Through fictional characters and events it shows the clash of philosophies which has since become so much more obvious. The principal characters are several young women who enter a convent in 1956. The story follows their struggles and the development of their personalities and ideas. One leaves and later marries. Another, who had broken her engagement to enter the convent, finds herself at university studying under the philosopher who had been her fiance. A third develops a radical lifestyle, including goddess worship. The characters are well-drawn, their interaction is absorbing, and the different standpoints come out clearly. Convent life in the 1950s is described clearly, with the tensions already emerging which would become critical in the years following Vatican II.

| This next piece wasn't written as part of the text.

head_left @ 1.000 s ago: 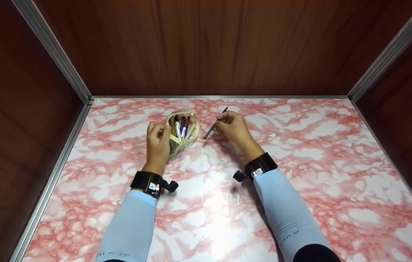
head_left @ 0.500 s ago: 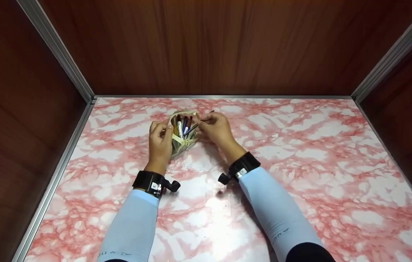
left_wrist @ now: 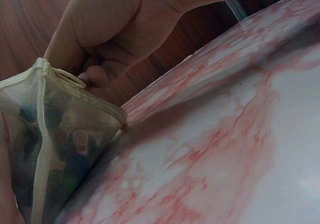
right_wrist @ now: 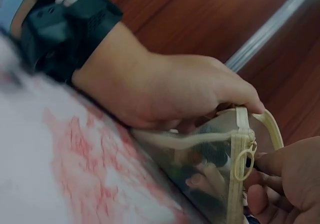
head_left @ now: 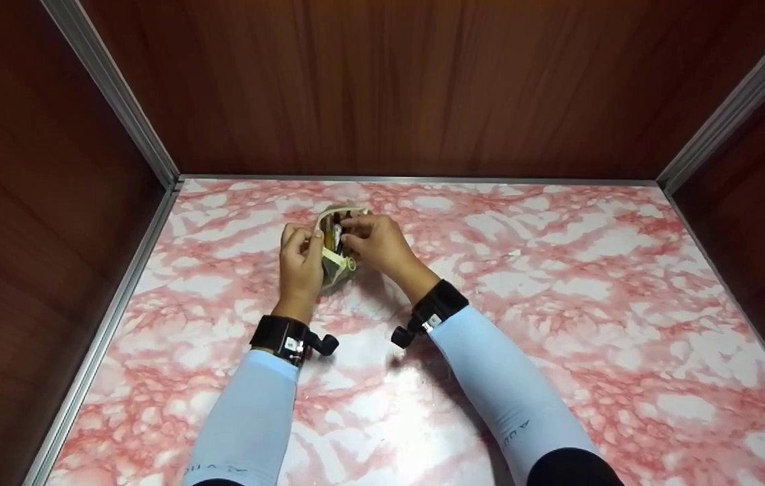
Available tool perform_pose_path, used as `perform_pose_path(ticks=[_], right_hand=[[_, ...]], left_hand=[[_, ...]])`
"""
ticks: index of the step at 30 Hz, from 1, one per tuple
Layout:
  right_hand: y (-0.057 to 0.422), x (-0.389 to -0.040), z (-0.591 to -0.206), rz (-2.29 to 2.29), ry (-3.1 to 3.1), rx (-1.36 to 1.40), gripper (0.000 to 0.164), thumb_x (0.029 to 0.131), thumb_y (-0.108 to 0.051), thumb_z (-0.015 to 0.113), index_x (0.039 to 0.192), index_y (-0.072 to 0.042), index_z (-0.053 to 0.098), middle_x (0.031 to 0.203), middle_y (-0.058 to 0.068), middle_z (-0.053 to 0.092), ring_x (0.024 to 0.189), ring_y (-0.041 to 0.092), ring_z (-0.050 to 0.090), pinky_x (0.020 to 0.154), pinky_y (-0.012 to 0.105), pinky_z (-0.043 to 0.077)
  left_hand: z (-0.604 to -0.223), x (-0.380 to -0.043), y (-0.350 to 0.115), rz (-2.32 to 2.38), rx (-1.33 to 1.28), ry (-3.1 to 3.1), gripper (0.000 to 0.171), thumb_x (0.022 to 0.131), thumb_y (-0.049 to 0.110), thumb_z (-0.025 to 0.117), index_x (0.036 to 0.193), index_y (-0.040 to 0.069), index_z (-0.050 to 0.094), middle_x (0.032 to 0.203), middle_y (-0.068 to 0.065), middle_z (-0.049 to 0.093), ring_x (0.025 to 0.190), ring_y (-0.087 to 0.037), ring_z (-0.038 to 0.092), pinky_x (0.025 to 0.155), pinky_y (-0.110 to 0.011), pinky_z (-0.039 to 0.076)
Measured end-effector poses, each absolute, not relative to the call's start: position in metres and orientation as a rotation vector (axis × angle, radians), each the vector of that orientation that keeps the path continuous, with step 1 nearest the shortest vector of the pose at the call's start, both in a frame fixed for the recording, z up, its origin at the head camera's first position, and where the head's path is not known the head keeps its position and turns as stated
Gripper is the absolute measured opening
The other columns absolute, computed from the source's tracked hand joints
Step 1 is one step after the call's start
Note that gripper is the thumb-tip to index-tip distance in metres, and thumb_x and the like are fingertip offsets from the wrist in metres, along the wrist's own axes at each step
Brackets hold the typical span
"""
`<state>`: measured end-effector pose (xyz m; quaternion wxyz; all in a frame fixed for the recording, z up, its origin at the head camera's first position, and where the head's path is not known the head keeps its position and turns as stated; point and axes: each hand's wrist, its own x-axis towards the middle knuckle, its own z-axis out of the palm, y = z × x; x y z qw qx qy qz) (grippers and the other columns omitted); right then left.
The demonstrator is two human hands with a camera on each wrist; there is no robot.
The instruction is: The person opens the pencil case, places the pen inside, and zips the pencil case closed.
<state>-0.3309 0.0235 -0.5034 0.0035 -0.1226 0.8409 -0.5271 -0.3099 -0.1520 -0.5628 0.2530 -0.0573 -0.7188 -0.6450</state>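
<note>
A cream-edged mesh pencil pouch (head_left: 336, 273) stands on the table with its mouth open. Several pens and markers (head_left: 329, 235) show inside. My left hand (head_left: 300, 260) grips the pouch's left rim, its thumb over the edge in the right wrist view. At the opening is my right hand (head_left: 382, 246), thumb and fingers reaching in over the pens. Whether those fingertips still pinch the dark pen is hidden. Beside them in the right wrist view hangs the ring-shaped zipper pull (right_wrist: 244, 165). Through the mesh, the left wrist view shows blurred marker ends (left_wrist: 80, 138).
A red-and-white marbled table (head_left: 558, 304) lies under both hands. Brown wood-grain panels (head_left: 382, 88) with grey metal edging (head_left: 423, 179) enclose it at the back and sides. A small pale scrap (head_left: 514, 253) lies right of the hands.
My right hand has moved left to the pouch, bringing the dark pen's tip into the mouth; the pen no longer sticks out above that hand. The left hand keeps its hold on the rim.
</note>
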Motion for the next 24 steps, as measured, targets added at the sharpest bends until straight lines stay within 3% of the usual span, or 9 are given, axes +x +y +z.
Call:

This volume is the second in a trilogy, of which the first — The Castle of Heavenly Bliss — is set, for the most part, chronologically later. Both volumes are in the Caroline Chisholm Library.
Situated in Victoria, the locations are vividly presented, particularly the fictional country town of Binawarra.

The author has a gift for portraying scenery, events and people in a manner that makes them come alive in the reader’s mind. He maintains one’s interest throughout, as the story moves towards its climax.

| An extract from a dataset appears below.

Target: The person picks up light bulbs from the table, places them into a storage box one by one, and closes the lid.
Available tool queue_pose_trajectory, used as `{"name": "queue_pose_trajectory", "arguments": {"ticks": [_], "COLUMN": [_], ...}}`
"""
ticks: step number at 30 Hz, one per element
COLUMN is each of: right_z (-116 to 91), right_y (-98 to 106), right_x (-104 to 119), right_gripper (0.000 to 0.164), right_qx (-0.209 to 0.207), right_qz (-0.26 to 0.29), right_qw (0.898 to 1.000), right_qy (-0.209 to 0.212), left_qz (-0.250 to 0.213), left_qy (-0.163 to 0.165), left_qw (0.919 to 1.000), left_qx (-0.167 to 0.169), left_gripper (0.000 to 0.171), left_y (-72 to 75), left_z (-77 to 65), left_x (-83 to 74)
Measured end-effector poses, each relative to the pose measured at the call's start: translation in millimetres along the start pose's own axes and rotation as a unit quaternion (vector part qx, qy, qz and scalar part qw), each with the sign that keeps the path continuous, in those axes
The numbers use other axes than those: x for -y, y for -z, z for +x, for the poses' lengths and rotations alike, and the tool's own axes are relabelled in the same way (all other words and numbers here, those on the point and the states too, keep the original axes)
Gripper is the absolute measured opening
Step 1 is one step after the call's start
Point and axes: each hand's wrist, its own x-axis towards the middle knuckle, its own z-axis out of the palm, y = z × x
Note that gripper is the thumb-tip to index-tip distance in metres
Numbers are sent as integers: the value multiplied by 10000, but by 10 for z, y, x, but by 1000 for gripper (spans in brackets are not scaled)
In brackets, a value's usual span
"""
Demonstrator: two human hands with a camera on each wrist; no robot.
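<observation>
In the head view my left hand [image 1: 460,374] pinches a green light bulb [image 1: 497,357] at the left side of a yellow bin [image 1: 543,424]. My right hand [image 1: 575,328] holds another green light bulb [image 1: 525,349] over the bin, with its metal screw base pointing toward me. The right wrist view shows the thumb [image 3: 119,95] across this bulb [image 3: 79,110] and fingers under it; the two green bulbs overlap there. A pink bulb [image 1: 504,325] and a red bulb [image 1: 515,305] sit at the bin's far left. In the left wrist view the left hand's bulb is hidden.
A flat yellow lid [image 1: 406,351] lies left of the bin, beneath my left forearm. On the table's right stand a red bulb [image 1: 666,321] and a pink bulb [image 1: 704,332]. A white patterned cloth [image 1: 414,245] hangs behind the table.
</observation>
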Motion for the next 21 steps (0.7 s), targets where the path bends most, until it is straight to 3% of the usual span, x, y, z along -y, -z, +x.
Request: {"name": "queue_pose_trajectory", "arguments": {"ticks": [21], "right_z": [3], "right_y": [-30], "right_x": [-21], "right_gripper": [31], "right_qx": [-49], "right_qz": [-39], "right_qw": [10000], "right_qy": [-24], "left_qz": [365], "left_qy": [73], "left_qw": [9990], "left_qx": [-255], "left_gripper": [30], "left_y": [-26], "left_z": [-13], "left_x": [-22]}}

Gerard Charles Wilson has an orthodox Catholic outlook, with a keen awareness of the ideological and moral problems in current society and of how they have unfolded in recent times. I look forward to the final volume of the trilogy by this talented Australian author.

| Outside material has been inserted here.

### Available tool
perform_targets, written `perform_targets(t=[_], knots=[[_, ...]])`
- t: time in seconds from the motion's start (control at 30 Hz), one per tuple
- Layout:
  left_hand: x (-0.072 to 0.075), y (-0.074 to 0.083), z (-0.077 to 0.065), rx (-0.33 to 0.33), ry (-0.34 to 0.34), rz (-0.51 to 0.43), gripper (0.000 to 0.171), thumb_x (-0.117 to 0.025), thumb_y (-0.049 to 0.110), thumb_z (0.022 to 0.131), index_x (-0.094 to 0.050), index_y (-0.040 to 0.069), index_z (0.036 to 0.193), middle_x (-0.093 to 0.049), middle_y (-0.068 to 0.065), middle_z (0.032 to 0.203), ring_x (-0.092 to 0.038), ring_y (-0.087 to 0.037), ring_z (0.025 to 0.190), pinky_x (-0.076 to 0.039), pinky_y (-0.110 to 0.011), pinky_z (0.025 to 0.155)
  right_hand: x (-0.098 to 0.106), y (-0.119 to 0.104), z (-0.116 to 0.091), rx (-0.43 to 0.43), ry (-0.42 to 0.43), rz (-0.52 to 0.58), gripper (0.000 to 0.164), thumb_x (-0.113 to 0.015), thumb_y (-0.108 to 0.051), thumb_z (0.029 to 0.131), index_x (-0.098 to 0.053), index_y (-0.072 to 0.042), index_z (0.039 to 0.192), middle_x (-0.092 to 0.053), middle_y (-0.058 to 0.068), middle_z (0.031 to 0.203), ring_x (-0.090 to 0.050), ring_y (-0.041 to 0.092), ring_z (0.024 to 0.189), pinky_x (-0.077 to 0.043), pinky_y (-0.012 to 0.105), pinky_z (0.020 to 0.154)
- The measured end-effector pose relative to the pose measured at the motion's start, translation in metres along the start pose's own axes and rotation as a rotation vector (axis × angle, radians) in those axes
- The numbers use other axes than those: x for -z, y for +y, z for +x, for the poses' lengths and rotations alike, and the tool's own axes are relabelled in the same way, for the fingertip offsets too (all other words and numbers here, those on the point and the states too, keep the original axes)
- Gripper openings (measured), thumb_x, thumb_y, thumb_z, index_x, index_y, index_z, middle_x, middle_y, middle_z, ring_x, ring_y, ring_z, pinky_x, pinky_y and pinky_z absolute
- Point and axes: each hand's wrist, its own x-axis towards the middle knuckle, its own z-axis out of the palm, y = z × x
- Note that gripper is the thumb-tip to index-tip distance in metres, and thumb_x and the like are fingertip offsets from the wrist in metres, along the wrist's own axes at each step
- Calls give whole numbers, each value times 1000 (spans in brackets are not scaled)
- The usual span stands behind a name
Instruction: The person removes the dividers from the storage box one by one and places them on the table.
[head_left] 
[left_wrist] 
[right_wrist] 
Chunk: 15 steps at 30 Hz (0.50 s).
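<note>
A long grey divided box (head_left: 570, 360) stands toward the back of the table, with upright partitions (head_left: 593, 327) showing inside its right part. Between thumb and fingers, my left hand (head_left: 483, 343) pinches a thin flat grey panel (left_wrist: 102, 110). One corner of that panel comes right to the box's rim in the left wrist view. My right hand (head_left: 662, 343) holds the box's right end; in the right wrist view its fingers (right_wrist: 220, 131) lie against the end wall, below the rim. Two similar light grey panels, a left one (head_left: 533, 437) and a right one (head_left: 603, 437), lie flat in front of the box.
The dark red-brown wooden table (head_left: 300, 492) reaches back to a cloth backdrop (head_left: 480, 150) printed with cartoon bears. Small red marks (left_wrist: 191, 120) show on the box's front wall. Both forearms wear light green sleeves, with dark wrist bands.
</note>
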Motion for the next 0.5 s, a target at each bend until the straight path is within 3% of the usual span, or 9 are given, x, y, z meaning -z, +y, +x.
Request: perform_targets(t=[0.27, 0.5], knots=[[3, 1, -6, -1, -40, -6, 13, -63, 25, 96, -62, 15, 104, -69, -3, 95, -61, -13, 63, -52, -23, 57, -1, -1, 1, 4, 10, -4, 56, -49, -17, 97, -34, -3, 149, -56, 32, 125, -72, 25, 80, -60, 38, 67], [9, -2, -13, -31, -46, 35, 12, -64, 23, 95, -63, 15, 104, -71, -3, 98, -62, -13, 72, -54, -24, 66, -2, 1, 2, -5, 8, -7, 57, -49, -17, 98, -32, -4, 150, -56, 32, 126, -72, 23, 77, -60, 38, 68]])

John Young, Caroline Chisholm Library

 


Those readers who recall my earlier review (March 2005) of Gerard Wilson’s The Castle of Heavenly Bliss and subsequently read and enjoyed that book will need no urging from me to purchase the second volume of the Winterbine trilogy, In This Vale of Tears.
 
If anything this book is an even more gripping read than its predecessor while its characters are more subtly drawn, with some shades of grey amid the blacks and whites of the "bad guys" and "good guys".
 
Gerard Wilson has undoubted skills as a novel writer in the manner he sets up a credible, interesting story-line, varied dramatic situations and lively dialogue. His own devout Catholicism, which permeates his writings, would not impress the politically correct powers that be of book publishing who prefer anti-Christian concoctions like The Da Vinci Code. Hence Wilson has had to self-publish and his books don’t sell in the millions.
 
However, for those who discover them, Wilson's writings provide a solid antidote to the gross inaccuracies and religious prejudices of authors like Dan Brown.
 
The present book is especially topical in light of growing concerns about neo-pagan influences in some of the major religious orders, as already reported on in AD2000. This disturbing trend has been documented in recent years in such books as Margaret Mills' Woman Why Are You Weeping? and Donna Steichen's Ungodly Rage.
 
In this Vale of Tears provides a dramatic outline of how these influences insinuated themselves into religious life before and after the Second Vatican Council. It shows how seemingly devout, sensible religious women could be gradually attracted to un-Christian ideas.
 
What is depicted in the book is by no means exaggerated as can be verified on a number of Internet websites today. The activities occurring at Brisbane's Womenspace are just one example, with their mix of pre-Christian paganism, nature worship and radical feminism.
 
The following lines from the finale to In this Vale of Tears, reflect what is unfortunately all too true in parts of today's Church.
 
"When all seemed prepared, the large black robe raised a hand. 'Sisters, we are here in this outstanding location for the first time, feeling the very force and energy of nature's might, to celebrate that great mother's generous abundance. Let us proceed in joy, happiness, and love. Sister Jannie will now dance a recently created dance honouring the fruits of the earth, and harnessing the energy that pours out of the depths into our souls, lighting that divine spark of omnipotence in each of us'."